Настюша охнула и немного сжала бёдра, но ничего не сказала. И даже погладила меня по голове, как будто успокаивая.
— Ф-фсё? — прошептала она, когда я наконец покинул её растерзанное тело и прилёг рядом. — Это всё… закончилось?
— Ну что ты, малыш… — Я подтянул её к себе поближе, обвил, как мог, в кокон своих рук и ног. — Это только начало. Но мы не будем сейчас продолжать. Мы продолжим, когда тебе станет уже не больно, и тогда, я обещаю, начнётся самое приятное…
Она успокоенно выдохнула. Я приложился губами к её виску.
— Прости… я никогда и ни за что не хотел бы сделать тебе больно…
— Я знаю. Это всё… физиология.
Я повернул её голову к себе и поцеловал уже в губы — этого требовали накатывавшие на грудь волны нежности.
— Какая же ты у меня умничка! Милая… славная… моя… Настюша…
— Твоя… — подтвердила она доверчиво.
— Давно хотел тебе сказать… и стеснялся, как дурак… Насть… я люблю тебя..!
Она улыбнулась:
— А почему стеснялся и почему дурак?
Я нахмурился:
— Вообще-то на такое принято отвечать: я тоже люблю тебя, Яр!
Настя хихикнула:
— А если не скажу?
— Тогда будем повторять процедуру, пока не скажешь.
— Какую процедуру?
— А вот какую! — Я принялся пересчитывать ей рёбра пальцами, зажимая ноги своими, чтобы не сбежала.
Девушка хохотала, как сумасшедшая, попискивая:
— Яр! Ну как… как сказать? Пустии..!
Я приостановился на минутку:
— Говори!
— Боже! То под пресс кладут, то ранят, то месят, как тесто… разве так добиваются признаний в любви?
— А как?
— Ну, например, можно спеть серенаду… или подарить девушке что-нибудь. Это, знаешь, называют у-ха-жи-ва-ни-я-ми!
Я махнул рукой:
— Такое моя девушка не любит! Я её тысячу раз спрашивал, что ей подарить — она только отнекивается…
— Во-первых, я тогда не была твоей девушкой. Во-вторых, разве о таком спрашивают? Подарок должен быть сюрпризом! А в-третьих, это необязательно какая-то дорогая вещь.
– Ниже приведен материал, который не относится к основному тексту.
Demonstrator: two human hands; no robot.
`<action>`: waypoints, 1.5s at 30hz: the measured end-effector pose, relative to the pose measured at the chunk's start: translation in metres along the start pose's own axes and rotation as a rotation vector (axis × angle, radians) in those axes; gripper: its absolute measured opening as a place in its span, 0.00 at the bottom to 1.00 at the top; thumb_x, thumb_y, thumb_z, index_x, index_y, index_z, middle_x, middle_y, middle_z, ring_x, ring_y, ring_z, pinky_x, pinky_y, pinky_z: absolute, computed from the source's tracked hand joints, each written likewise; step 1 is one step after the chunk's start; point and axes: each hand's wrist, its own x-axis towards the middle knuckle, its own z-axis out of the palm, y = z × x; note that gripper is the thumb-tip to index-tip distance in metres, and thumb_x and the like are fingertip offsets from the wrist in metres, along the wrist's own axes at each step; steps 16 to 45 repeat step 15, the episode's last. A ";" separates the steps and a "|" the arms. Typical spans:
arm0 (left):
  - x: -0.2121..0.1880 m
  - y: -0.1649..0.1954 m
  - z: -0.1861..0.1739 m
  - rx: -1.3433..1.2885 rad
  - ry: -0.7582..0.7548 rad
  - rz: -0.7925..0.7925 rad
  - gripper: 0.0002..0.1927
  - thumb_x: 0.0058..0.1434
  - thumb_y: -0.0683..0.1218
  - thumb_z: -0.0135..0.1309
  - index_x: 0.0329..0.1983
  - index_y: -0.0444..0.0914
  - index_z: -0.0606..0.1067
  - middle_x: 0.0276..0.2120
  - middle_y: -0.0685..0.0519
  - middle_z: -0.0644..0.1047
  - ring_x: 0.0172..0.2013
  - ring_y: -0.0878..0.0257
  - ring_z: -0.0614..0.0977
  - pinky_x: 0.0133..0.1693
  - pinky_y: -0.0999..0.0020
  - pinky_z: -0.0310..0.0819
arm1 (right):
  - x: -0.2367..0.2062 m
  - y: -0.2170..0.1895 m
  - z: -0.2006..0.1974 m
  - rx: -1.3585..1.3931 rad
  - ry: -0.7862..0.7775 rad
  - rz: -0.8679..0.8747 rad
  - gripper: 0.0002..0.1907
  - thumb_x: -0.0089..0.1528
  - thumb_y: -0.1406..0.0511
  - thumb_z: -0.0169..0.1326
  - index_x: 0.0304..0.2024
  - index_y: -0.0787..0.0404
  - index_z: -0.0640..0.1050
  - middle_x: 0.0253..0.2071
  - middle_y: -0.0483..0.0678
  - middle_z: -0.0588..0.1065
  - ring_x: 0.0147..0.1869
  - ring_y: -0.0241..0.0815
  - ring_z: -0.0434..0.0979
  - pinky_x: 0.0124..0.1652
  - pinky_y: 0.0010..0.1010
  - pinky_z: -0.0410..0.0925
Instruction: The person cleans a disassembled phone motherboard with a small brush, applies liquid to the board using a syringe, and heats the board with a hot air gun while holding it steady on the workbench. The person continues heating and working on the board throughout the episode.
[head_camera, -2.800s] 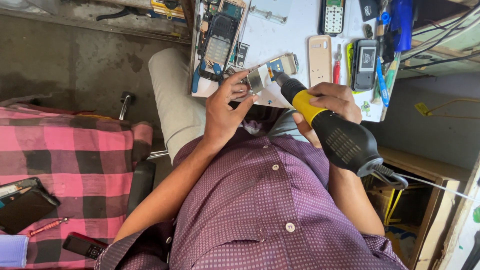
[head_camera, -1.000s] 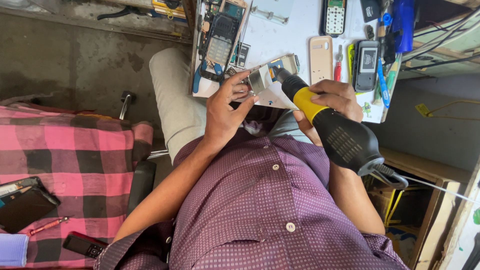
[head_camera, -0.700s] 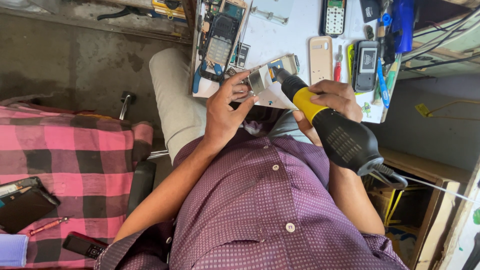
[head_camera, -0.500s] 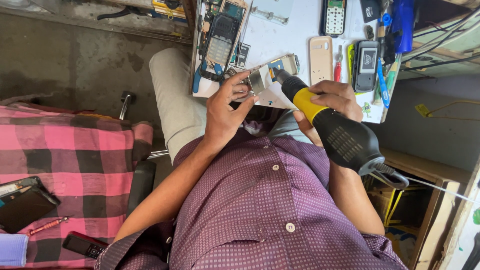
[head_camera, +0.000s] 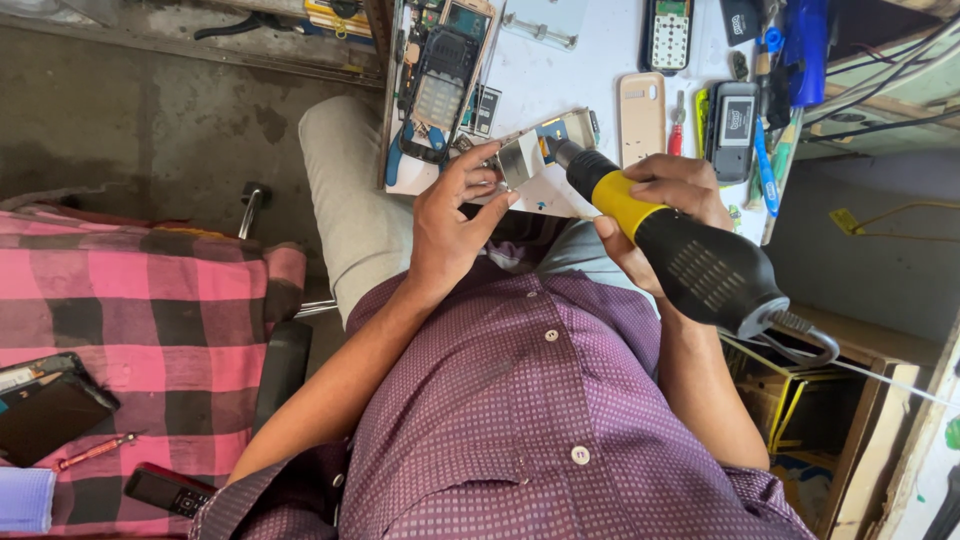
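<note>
Hot-air gun (head_camera: 690, 262) steady, phone part (head_camera: 535, 150) unmoved

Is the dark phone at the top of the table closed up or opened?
Opened: the dark phone lies with its cover off, circuit board and inner parts exposed.

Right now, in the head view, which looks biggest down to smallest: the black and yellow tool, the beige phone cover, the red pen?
1. black and yellow tool, though it sits nearest the camera
2. beige phone cover
3. red pen
</note>
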 end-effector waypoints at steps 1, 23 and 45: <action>0.000 0.000 0.000 0.006 -0.001 0.001 0.28 0.64 0.39 0.64 0.67 0.37 0.70 0.50 0.42 0.81 0.51 0.58 0.85 0.55 0.64 0.82 | 0.000 0.000 0.000 0.001 -0.004 0.003 0.22 0.63 0.65 0.70 0.51 0.62 0.71 0.52 0.57 0.75 0.51 0.47 0.79 0.51 0.34 0.74; 0.000 0.001 -0.001 0.002 -0.004 -0.006 0.28 0.64 0.39 0.64 0.67 0.37 0.70 0.50 0.42 0.81 0.52 0.58 0.85 0.56 0.64 0.82 | -0.004 0.000 -0.001 0.011 0.026 0.016 0.21 0.64 0.65 0.69 0.51 0.61 0.71 0.52 0.56 0.75 0.51 0.46 0.80 0.50 0.34 0.74; 0.000 0.001 -0.001 0.002 -0.004 -0.006 0.28 0.64 0.39 0.64 0.67 0.37 0.70 0.50 0.42 0.81 0.52 0.58 0.85 0.56 0.64 0.82 | -0.004 0.000 -0.001 0.011 0.026 0.016 0.21 0.64 0.65 0.69 0.51 0.61 0.71 0.52 0.56 0.75 0.51 0.46 0.80 0.50 0.34 0.74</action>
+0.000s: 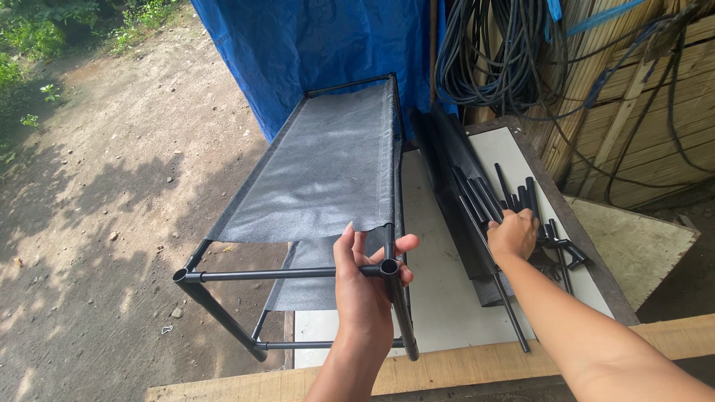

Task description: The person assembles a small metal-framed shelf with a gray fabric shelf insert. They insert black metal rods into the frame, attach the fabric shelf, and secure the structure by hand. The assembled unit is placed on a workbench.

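Observation:
A black tube rack frame (261, 275) with grey fabric shelves (320, 167) stands against a white table, reaching out over the dirt ground. My left hand (365, 286) is wrapped around the frame's near right corner connector (388, 267), steadying it. My right hand (512, 233) rests on a pile of loose black tubes (484, 195) lying on the table, fingers closed over several of them. Black plastic connectors (567, 251) lie just right of that hand.
The white tabletop (436, 223) has a wooden plank (462, 361) along its near edge. A blue tarp (320, 45) hangs behind the rack. Coiled black cables (491, 52) hang on a bamboo wall (640, 126) at right. Dirt ground (97, 186) spreads to the left.

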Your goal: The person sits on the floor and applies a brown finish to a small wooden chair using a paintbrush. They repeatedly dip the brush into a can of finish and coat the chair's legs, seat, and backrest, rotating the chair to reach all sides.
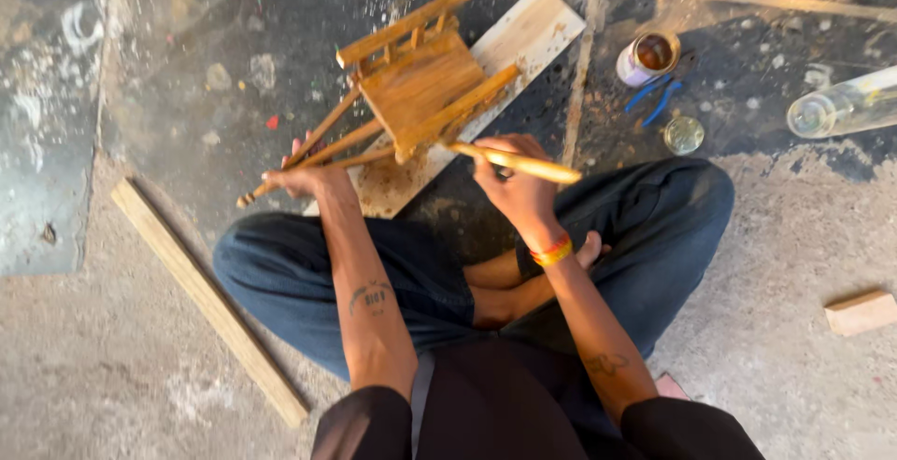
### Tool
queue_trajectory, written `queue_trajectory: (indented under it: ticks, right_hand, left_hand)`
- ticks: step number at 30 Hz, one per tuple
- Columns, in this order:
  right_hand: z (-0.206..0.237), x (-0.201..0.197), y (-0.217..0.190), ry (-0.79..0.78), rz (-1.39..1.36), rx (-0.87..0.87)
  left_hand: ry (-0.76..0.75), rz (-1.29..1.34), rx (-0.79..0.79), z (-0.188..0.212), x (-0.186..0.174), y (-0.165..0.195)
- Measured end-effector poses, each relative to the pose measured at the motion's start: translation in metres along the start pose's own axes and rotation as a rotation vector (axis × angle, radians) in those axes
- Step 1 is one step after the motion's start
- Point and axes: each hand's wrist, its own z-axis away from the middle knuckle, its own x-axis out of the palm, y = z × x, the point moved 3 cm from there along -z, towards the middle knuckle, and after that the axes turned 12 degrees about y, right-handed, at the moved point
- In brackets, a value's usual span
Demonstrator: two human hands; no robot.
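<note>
A small wooden chair (425,82), brown with varnish, hangs tilted above a pale board (533,30) on the floor. My left hand (304,178) grips one of its thin legs near the end. In my right hand (512,184) is a paintbrush (523,163) with a yellowish wooden handle, its tip touching the chair's underside near the seat edge. I sit cross-legged in dark blue trousers, and a red and orange band circles my right wrist.
An open tin of brown varnish (647,56) stands at the upper right with blue-handled pliers (659,96) and a round lid (684,134) beside it. A clear bottle (841,105) lies far right. A long wood strip (206,297) lies left, a small block (860,312) right.
</note>
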Motion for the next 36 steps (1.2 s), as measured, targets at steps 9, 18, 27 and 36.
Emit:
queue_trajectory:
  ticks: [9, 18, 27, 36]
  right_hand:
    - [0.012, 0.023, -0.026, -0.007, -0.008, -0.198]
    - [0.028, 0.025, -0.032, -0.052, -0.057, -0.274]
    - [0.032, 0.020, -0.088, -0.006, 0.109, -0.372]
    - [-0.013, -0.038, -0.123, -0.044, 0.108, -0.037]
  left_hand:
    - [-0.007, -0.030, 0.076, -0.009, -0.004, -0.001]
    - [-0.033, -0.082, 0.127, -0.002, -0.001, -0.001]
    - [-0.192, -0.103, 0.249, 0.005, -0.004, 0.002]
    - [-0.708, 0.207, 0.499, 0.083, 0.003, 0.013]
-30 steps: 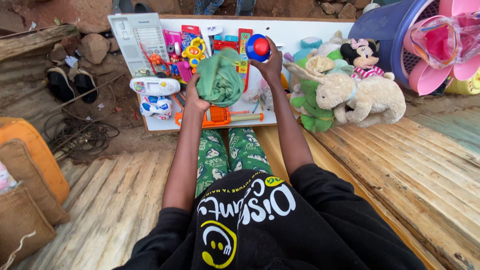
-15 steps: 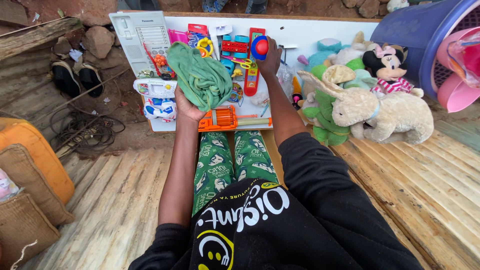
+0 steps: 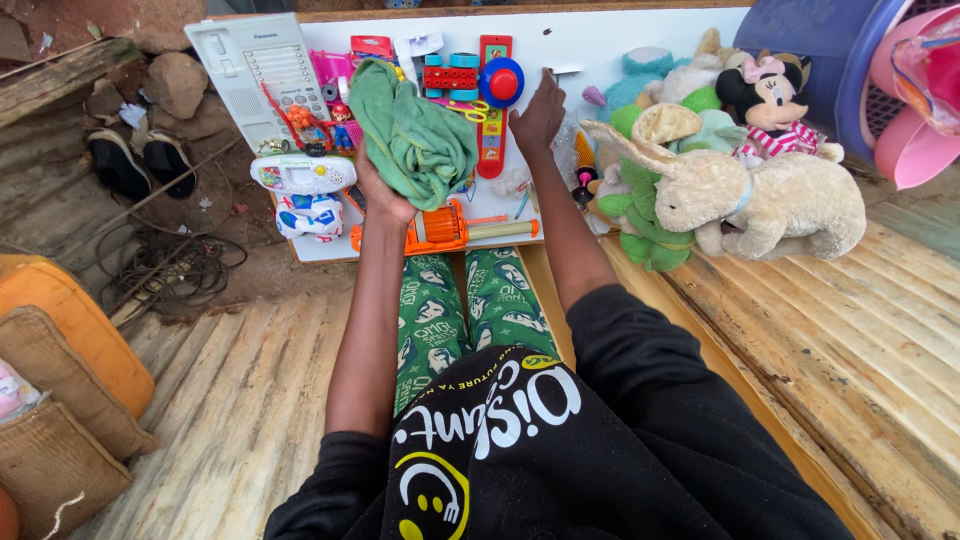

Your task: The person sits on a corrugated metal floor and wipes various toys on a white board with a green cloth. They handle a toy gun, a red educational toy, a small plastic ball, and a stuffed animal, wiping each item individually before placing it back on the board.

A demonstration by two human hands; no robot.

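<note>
My left hand [image 3: 378,196] is closed around a crumpled green cloth [image 3: 415,135] and holds it up over a white board [image 3: 600,45] crowded with toys. My right hand [image 3: 538,112] rests on the board with its fingers stretched out, just right of a round red-and-blue toy [image 3: 500,82] that lies on a long red strip. Nothing is in the right hand. An orange toy gun [image 3: 440,226] lies at the board's near edge, under my left wrist. My legs in green patterned trousers [image 3: 465,310] stretch toward the board.
A white toy phone [image 3: 255,62] and a white handheld toy [image 3: 300,173] lie left on the board. A tan plush rabbit [image 3: 745,195], a mouse doll [image 3: 770,100] and a green plush [image 3: 640,225] crowd the right. Blue basket [image 3: 830,40], shoes [image 3: 140,165], cables [image 3: 160,268], orange cushion [image 3: 70,325].
My right hand held the red-and-blue round toy above the board; now the toy lies on the board and the hand is off it. My left hand still grips the cloth.
</note>
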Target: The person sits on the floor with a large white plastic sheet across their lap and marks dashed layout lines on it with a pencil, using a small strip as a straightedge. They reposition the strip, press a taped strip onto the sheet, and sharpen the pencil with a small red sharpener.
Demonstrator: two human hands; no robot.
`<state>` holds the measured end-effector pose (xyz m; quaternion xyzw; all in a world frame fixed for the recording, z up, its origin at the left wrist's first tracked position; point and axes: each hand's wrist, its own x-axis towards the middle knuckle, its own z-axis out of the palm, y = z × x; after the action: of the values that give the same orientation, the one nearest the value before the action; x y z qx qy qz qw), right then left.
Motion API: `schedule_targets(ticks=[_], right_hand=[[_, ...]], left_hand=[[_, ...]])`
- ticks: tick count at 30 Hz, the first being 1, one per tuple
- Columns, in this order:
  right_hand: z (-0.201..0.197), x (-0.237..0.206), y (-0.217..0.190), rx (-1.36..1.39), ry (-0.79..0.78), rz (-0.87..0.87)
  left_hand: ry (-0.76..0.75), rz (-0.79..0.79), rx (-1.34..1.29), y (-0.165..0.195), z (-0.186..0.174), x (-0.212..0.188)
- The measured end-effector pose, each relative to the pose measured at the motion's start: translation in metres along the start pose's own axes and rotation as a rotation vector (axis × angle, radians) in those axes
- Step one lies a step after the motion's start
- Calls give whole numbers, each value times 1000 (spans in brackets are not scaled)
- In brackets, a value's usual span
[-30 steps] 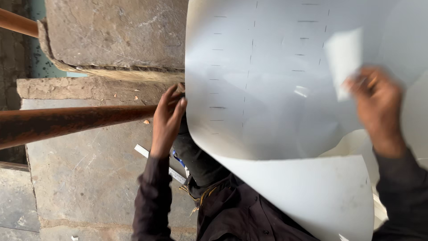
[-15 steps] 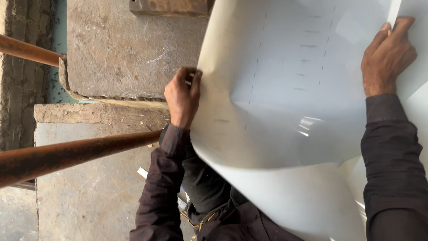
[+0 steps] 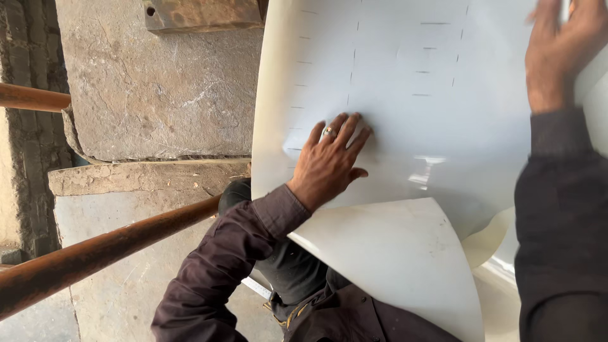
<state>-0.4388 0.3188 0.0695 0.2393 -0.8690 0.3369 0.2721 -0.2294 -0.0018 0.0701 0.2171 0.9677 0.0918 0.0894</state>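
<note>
White, glossy sheet material [image 3: 405,76], large and flexible with rows of short dark dash marks, spreads under both hands and fills most of the view, its lower edge curling over so that a duller, lightly smudged underside [image 3: 392,259] shows just below the left wrist. Left of the fingers lies a big rough grey stone slab [image 3: 158,95], with a second, paler slab [image 3: 126,240] lower down and a rusty flat metal plate [image 3: 202,14] at the top edge. A rust-brown round metal pipe [image 3: 95,253] runs slantwise below the left forearm, well apart from the sheet, and another stub of pipe [image 3: 31,98] sits far out to the left. The left hand [image 3: 329,161], in a dark brown sleeve, lies flat on the sheet with fingers spread and released, gripping nothing, a ring [image 3: 329,132] on one finger; the dash marks run just above and beside its fingertips. The right hand [image 3: 563,50] is blurred at the upper right, open against the sheet, and I cannot tell whether it pinches an edge. Pressing the sheet flat seems to go best with the palm kept broad and the fingers sweeping outward toward the free edge, so no crease gets trapped under them.
</note>
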Motion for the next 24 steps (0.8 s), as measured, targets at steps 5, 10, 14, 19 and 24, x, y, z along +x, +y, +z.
schedule_targets(ticks=[5,10,14,19,24], right_hand=[[-20,-28,-55,451,-655,624],[-8,-52,-105,162,-833,376],[2,-54,-121,-54,-776,262],[-3,-67,-114,-139,-549,105],[-20,-105,-101,-260,-441,79]], left_hand=[[147,-63,-45,10,16,-13],[169,-250,-94,43,19,-11],[225,-234,-99,51,18,-3],[180,-200,-37,43,21,3],[177,-174,-64,41,29,10]])
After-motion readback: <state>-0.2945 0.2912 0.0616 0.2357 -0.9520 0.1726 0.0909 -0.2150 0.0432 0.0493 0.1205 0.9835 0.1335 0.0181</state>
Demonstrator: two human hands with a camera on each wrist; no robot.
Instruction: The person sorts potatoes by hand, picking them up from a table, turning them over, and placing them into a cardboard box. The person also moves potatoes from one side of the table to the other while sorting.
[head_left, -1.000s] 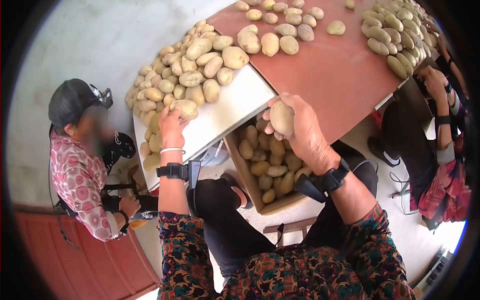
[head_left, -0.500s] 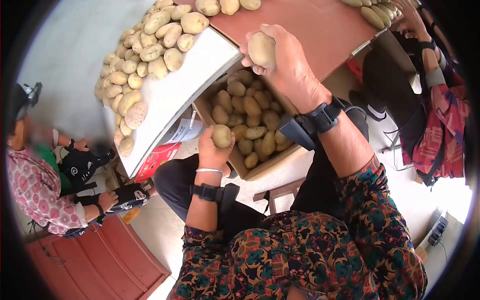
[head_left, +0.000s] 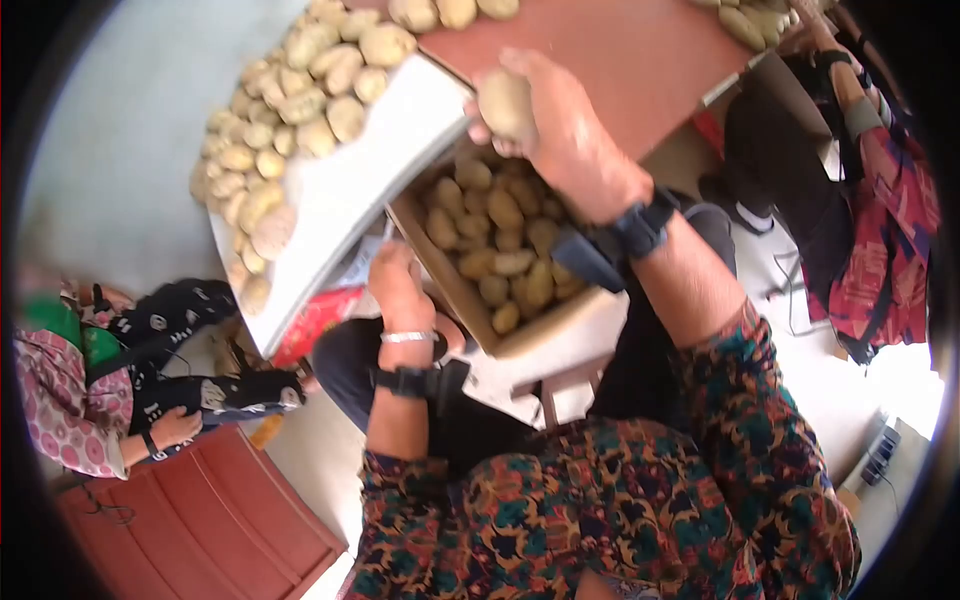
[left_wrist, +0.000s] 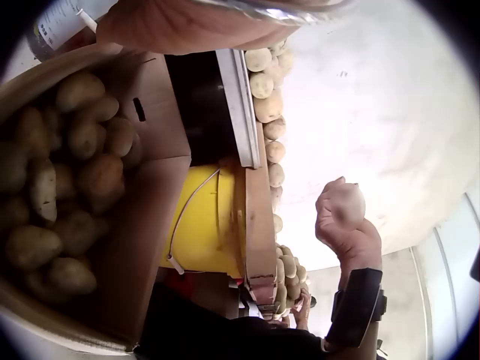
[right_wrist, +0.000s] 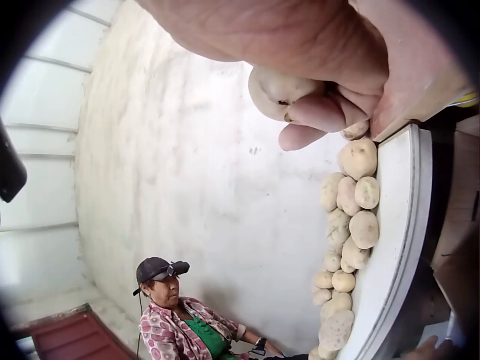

Говорят, самый лучший подарок — сделанный своими руками.
Я фыркнул:
— Ну тогда вот, держи! — и сунул ей свою фигу. — Боюсь, это всё, что я умею делать своими руками…
Настя опять рассмеялась, а я залип. Обожаю её смех. Это самый прекрасный звук на свете.
— Ну тогда спой.
— Под окнами? Голый?
— Можешь одеться или спеть прямо тут.
Я поморщился:
— Голос у меня не очень, поэтому я не люблю петь…
— Но ради признания в любви ты можешь пойти на такую жертву?
— Зачем тебе это?
Настя пожала плечами:
— Это прикольно. Никогда не видела, как ты поёшь. Думаю, будет весело.